### Data provided
[Start of Attachment]
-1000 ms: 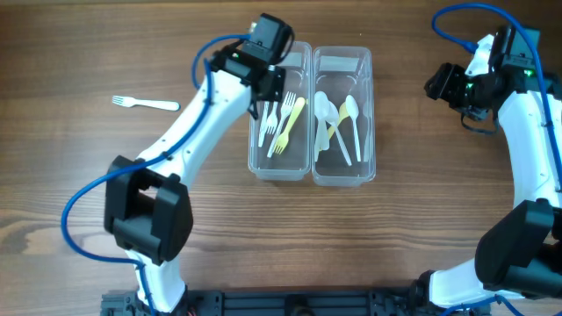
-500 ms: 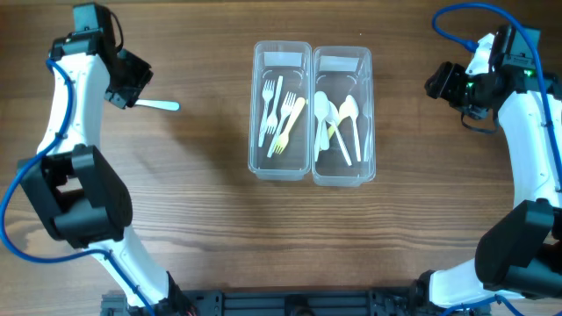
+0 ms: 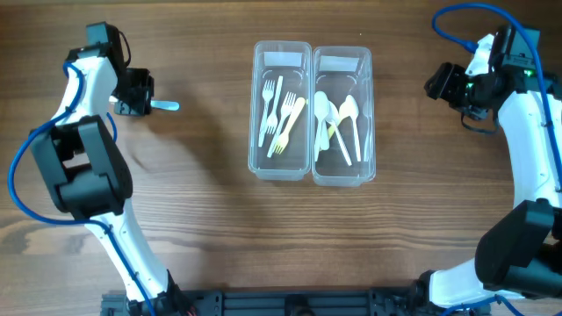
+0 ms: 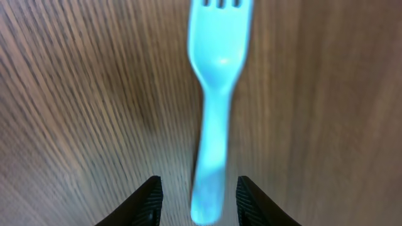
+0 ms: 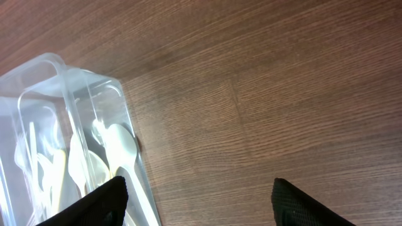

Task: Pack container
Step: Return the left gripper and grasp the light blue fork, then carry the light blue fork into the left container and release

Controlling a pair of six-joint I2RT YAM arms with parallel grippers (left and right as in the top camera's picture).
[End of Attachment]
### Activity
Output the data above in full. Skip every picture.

### Response
-1000 ms: 
-500 ms: 
+0 ms: 
+0 ms: 
+0 ms: 

Task: Pack container
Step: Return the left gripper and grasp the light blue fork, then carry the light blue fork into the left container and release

Controlling a pair of six-joint I2RT YAM arms with parallel grippers (left and right as in the top camera's picture).

No further response is needed.